**WORK ORDER**:
Transcribe exactly the lines below that begin at the line with "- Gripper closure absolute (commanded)" and stop after the line with "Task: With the", leaving out every picture.

**MATERIALS PROVIDED**:
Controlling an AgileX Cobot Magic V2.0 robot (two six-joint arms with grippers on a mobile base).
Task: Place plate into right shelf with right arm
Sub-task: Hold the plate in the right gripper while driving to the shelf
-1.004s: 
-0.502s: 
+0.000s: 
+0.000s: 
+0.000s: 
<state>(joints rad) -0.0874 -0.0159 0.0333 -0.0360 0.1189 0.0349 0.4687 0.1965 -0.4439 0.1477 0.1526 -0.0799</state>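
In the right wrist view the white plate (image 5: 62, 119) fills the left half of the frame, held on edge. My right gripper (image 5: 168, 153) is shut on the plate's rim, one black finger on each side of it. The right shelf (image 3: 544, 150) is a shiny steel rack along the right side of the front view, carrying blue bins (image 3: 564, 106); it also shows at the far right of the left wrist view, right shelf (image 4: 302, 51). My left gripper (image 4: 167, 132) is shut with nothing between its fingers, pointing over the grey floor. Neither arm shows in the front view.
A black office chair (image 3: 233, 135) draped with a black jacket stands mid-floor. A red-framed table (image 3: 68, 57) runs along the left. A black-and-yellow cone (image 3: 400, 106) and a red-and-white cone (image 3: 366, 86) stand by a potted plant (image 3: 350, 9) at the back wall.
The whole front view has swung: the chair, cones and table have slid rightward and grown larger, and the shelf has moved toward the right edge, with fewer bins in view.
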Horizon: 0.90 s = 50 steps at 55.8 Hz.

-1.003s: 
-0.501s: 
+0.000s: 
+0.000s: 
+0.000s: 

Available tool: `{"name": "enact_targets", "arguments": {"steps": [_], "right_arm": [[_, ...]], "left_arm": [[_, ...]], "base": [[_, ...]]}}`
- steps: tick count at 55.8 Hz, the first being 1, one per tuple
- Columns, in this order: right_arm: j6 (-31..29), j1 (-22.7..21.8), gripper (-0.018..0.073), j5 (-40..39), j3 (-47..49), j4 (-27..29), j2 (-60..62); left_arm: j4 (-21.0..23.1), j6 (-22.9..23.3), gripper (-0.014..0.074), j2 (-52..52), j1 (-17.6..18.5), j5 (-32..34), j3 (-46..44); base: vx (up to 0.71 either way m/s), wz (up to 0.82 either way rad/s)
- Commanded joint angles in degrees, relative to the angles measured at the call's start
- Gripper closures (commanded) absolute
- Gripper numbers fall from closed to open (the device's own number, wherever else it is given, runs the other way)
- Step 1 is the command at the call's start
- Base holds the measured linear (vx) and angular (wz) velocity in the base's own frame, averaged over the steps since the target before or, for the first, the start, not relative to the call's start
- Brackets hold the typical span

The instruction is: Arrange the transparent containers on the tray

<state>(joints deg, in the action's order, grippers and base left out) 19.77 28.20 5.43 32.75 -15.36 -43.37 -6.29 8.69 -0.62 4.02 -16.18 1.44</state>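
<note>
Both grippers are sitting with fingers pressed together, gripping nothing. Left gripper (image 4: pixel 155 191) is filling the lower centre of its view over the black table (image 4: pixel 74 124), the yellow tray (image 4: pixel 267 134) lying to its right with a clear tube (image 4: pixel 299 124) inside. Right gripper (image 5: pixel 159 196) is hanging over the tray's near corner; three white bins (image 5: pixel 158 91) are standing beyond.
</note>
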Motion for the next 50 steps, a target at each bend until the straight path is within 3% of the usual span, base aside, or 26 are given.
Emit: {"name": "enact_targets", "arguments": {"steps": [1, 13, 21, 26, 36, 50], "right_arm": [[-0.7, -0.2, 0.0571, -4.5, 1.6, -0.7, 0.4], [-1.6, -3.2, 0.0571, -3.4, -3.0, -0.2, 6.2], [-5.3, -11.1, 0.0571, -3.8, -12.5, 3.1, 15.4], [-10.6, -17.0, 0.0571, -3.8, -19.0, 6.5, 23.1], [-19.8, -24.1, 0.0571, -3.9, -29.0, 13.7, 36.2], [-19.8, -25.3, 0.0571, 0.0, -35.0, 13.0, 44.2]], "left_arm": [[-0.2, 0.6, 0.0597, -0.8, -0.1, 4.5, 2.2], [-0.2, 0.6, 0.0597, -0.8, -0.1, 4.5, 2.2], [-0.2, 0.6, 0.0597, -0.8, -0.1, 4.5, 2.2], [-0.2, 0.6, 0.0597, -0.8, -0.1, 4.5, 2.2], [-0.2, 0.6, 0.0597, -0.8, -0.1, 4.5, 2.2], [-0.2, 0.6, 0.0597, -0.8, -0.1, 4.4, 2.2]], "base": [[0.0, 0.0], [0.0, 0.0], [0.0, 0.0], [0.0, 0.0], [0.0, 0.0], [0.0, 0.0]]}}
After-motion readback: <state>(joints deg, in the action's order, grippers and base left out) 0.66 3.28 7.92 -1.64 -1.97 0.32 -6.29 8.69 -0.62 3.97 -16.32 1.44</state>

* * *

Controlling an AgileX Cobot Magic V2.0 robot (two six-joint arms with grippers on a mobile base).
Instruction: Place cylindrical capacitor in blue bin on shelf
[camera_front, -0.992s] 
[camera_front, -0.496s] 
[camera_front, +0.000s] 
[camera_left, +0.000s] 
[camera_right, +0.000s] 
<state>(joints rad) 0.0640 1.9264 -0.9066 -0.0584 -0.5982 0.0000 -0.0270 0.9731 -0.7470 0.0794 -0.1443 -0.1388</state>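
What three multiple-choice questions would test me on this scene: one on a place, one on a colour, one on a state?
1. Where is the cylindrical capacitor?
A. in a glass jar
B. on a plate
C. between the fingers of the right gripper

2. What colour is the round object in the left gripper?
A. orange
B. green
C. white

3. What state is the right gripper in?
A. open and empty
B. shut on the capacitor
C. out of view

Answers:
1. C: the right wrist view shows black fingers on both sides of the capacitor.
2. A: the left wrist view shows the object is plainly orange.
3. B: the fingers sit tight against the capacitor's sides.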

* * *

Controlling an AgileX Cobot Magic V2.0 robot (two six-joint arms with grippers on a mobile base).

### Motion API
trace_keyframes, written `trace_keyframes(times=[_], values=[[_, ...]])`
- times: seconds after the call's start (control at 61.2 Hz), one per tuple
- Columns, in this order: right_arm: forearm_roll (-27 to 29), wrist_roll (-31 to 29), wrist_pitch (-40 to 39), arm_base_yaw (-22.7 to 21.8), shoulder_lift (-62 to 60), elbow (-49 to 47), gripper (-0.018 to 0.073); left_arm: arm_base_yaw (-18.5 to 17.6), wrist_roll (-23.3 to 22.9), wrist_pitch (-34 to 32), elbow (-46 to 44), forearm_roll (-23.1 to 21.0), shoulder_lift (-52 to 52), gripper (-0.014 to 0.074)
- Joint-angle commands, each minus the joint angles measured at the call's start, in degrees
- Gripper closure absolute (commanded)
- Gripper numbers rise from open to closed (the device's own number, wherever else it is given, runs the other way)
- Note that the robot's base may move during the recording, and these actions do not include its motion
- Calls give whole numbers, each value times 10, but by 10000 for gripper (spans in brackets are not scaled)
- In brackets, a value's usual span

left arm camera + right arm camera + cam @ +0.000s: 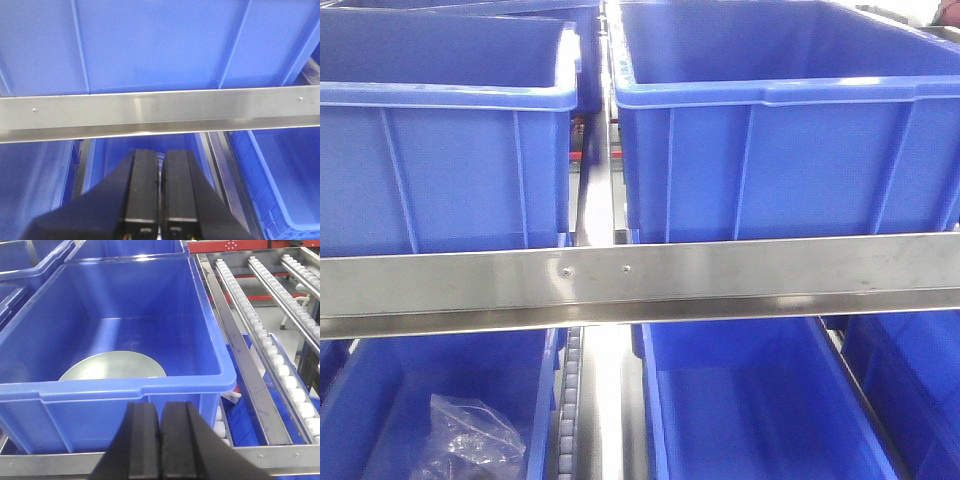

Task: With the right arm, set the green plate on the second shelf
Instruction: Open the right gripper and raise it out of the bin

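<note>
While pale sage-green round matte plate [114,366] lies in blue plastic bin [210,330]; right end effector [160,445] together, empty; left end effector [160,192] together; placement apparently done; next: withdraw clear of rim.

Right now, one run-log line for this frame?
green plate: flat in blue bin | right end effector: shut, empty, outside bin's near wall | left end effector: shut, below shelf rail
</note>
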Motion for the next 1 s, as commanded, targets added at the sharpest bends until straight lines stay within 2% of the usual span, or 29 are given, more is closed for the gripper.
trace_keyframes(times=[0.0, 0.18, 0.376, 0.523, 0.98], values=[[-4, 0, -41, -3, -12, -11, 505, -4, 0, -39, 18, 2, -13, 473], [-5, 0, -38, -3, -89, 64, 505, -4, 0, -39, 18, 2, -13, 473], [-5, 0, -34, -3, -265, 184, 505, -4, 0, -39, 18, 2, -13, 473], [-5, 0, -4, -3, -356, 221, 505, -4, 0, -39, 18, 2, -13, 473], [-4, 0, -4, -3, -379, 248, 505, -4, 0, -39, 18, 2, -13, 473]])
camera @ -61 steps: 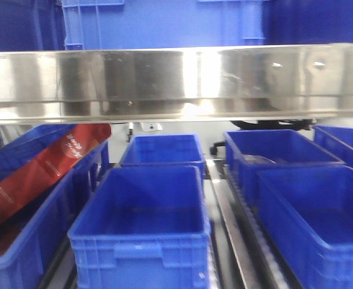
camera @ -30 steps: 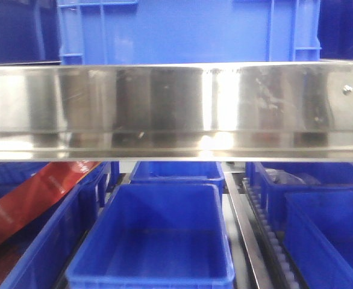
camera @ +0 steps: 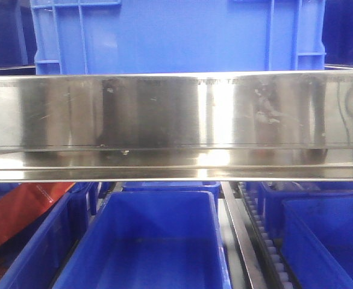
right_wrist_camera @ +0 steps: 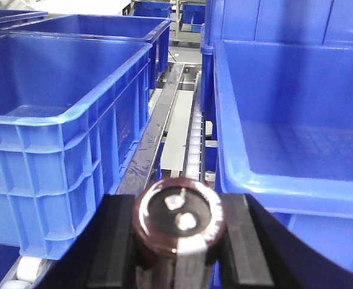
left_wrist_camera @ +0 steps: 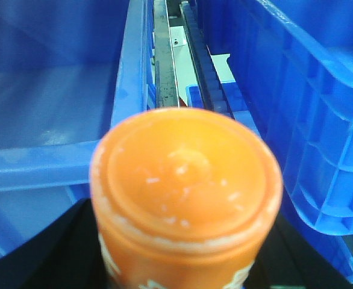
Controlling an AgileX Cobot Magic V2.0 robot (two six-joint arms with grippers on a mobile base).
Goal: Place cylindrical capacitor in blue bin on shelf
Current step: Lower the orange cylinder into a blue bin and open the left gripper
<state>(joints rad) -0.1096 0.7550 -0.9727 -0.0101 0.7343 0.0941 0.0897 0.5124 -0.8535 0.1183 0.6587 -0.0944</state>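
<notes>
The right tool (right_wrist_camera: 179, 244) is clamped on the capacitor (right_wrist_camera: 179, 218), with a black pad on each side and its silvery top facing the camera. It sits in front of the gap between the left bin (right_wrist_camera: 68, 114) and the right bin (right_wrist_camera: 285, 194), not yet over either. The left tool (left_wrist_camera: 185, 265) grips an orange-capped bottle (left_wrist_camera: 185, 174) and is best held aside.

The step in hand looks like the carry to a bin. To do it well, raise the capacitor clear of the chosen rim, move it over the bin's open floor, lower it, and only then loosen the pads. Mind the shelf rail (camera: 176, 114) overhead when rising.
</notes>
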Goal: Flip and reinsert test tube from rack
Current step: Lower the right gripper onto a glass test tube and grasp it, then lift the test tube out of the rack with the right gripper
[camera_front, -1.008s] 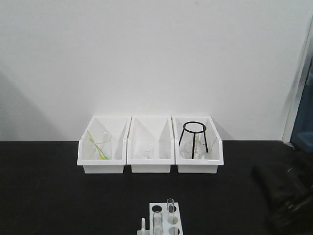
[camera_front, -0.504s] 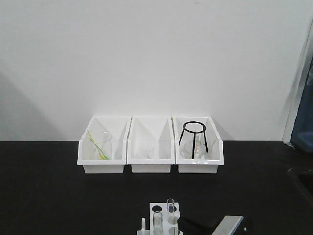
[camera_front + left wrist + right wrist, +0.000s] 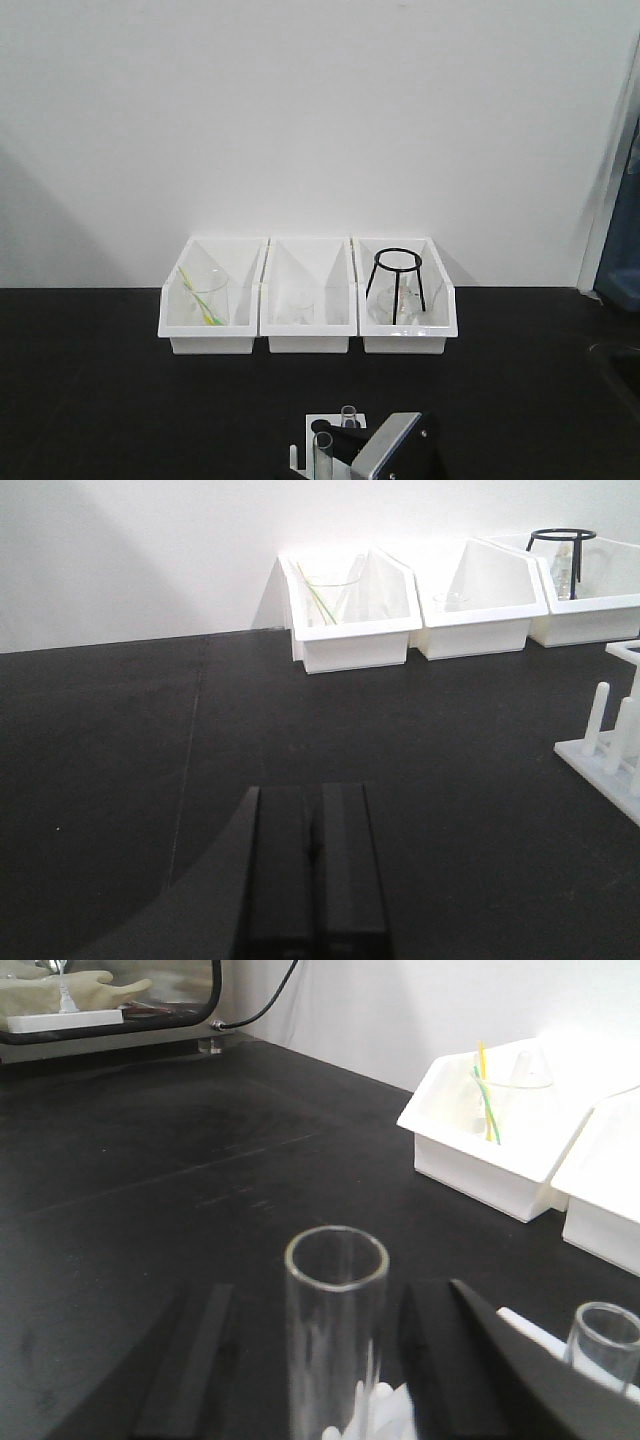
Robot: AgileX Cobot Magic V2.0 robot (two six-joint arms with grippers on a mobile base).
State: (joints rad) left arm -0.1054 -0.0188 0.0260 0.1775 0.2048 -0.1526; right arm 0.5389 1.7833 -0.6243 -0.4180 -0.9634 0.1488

**SOLUTION TO THE EXERCISE**:
- Gripper closure absolute (commanded)
- Gripper numbers rise from open to closed (the device's own number, wherever else it is given, runs the other way)
- Note that the robot's base may move during the recording, and these actions do not include its motion
- Calls give whole numbers, each value times 10, but by 10000 for gripper (spans in brackets are not scaled)
- In brackets, a value's usual span

left arm camera + right arm camera + cam @ +0.000s: 

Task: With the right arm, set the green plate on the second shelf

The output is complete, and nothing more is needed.